» What you need to do
Print, exactly as given, each line of the data from the line containing "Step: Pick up" up to and including its last line.

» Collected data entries
========

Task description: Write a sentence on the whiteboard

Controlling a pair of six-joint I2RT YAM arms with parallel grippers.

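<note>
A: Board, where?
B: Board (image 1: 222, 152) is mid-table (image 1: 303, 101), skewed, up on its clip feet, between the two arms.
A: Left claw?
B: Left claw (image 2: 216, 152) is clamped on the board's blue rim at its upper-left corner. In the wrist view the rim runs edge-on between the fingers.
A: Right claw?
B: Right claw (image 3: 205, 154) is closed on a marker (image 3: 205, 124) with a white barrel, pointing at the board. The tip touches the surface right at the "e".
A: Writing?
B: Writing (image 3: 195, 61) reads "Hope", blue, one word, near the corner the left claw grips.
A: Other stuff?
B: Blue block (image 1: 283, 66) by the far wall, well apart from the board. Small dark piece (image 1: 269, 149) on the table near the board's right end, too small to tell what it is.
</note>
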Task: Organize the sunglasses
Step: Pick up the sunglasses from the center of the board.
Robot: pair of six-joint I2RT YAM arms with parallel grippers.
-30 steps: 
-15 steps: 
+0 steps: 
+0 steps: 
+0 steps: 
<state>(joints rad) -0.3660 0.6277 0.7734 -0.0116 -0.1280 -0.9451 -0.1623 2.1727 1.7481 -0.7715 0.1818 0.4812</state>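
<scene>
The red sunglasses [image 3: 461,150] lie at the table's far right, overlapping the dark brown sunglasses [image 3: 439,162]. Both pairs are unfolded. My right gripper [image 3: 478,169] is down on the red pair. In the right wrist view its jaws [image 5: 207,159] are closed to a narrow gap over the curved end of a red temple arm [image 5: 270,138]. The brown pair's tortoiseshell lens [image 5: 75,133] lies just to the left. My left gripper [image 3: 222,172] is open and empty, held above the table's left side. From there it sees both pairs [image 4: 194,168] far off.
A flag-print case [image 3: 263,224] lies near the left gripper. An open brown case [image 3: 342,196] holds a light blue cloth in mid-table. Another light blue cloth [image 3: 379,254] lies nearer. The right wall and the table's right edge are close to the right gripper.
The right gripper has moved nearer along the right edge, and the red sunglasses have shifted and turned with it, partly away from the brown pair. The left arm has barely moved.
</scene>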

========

» Answer to the exercise
Step: Pick up the sunglasses from the center of the board.
Robot: pair of six-joint I2RT YAM arms with parallel grippers.
-30 steps: 
-15 steps: 
+0 steps: 
+0 steps: 
+0 steps: 
<state>(joints rad) -0.3660 0.6277 0.7734 -0.0116 -0.1280 -0.9451 -0.1623 2.1727 1.7481 -0.7715 0.1818 0.4812</state>
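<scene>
The red sunglasses [image 3: 461,150] lie at the table's far right, overlapping the dark brown sunglasses [image 3: 439,162]. Both pairs are unfolded. My right gripper [image 3: 478,169] is down on the red pair. In the right wrist view its jaws [image 5: 207,159] are closed to a narrow gap over the curved end of a red temple arm [image 5: 270,138]. The brown pair's tortoiseshell lens [image 5: 75,133] lies just to the left. My left gripper [image 3: 222,172] is open and empty, held above the table's left side. From there it sees both pairs [image 4: 194,168] far off.
A flag-print case [image 3: 263,224] lies near the left gripper. An open brown case [image 3: 342,196] holds a light blue cloth in mid-table. Another light blue cloth [image 3: 379,254] lies nearer. The right wall and the table's right edge are close to the right gripper.
The right gripper has moved nearer along the right edge, and the red sunglasses have shifted and turned with it, partly away from the brown pair. The left arm has barely moved.
</scene>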

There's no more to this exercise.